Un pasto porta un afflusso di nutrienti per i batteri del nostro intestino. In risposta, si dividono e sostituiscono tutti i membri persi nello sviluppo delle feci. Viene altresì sviluppata una teoria interessante: i microbi intestinali dipendono da noi per un posto per vivere,ed  è a loro vantaggio che le popolazioni dove vengono ospitati, rimangano stabili. Avrebbe senso, allora, se avessero trovato un modo per comunicare con l'host (ospite) quando non sono sazi, promuovendo un meccanismo per il quale l’ospite, ingerisca nuovo nutrienti.
In laboratorio, Fetissov e colleghi hanno scoperto che dopo 20 minuti di consumo di sostanze nutritive e ampliando i numeri, i batteri E. coli  a livello intestinale, producono diversi tipi di proteine ​​,differenziate da quelle prodotte, prima della loro alimentazione. Il marchio “20 minuti” sembra coincidere con la quantità di tempo che ci vuole ad una persona per iniziare ad avere la sensazione di sazietà o di stanchezza dopo un pasto. Stimolati da questa scoperta, i ricercatori hanno cominciato a tracciare il profilo delle proteine ​​batteriche, pre e post-alimentazione.
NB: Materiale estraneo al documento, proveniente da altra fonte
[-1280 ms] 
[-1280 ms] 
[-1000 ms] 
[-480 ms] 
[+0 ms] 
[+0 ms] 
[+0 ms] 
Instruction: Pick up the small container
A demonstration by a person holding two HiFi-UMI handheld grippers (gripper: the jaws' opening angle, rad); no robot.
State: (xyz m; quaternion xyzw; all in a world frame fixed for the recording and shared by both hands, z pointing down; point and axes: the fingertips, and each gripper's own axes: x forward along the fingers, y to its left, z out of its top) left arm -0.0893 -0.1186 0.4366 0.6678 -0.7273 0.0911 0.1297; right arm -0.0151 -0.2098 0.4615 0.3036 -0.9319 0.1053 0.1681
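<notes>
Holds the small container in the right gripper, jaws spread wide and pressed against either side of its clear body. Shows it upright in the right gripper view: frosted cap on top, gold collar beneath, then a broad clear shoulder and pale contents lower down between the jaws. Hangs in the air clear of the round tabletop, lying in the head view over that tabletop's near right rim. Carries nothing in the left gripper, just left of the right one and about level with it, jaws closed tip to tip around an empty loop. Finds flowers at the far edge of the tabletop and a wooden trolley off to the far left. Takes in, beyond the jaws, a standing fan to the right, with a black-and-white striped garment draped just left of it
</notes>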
Iniettando piccole dosi di proteine ​​batteriche, prodotte dopo l'alimentazione, si  sviluppa un percepibile collegamento con una ridotta assunzione di cibo in entrambi ratti e topi affamati ovverossia anche libero-alimentati. Ulteriori analisi hanno rivelato che le proteine ​​batteriche della sensazione di "sazietà" stimolano il rilascio del peptide YY,  ormone associato a sazietà, mentre ormoni delle cellule batteriche che inducono la sensazione di"fame" non l’hanno fatto. Il contrario è vero per il glucagone-simile peptide-1 (GLP-1),  ormone noto per simulare il rilascio di insulina.
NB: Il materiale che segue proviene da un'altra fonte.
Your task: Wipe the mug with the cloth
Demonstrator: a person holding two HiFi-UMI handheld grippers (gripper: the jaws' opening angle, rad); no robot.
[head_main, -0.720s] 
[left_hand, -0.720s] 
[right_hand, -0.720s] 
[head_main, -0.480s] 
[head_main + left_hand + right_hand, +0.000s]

Sviluppando un analisi successiva si potrebbe rilevare la presenza di una delle proteine ​​batteriche che inducono la sensazione di "sazietà", denominata ClpB in sangue animale. Anche se i livelli ematici di  questa proteina in topi e ratti individuati, 20 minuti dopo, il consumo del pasto non sono cambiati, è correlata con la produzione di DNA ClpB nell'intestino, suggerendo che può collegare la composizione batterica dell’ intestino con il controllo dell’ appetito dell’ospite. Sono stati scoperti in aumento i neuroni ClpB che riducono l'appetito. Il ruolo di altre proteine che producono fame o sazietà da parte di  E.coli  ​​, nonché come le proteine elaborate ​​da altre specie di batteri, possano contribuire, a questi meccanismi è ancora sconosciuto.
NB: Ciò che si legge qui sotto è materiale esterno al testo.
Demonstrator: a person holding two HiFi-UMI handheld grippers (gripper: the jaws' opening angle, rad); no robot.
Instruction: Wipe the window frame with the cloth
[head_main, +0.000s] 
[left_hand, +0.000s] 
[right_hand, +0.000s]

"Pensiamo ,- spiega Fetisov - che i batteri partecipano fisiologicamente nella regolazione dell'appetito, subito dopo la comunicazione dei nutrienti, moltiplicando e stimolando il rilascio di ormoni della sazietà a livello intestinale. Inoltre, crediamo che i componenti del microbiota intestinale producano proteine ​​che possono essere presenti a lungo termine del sangue e modulano, quindi, certi percorsi nel cervello."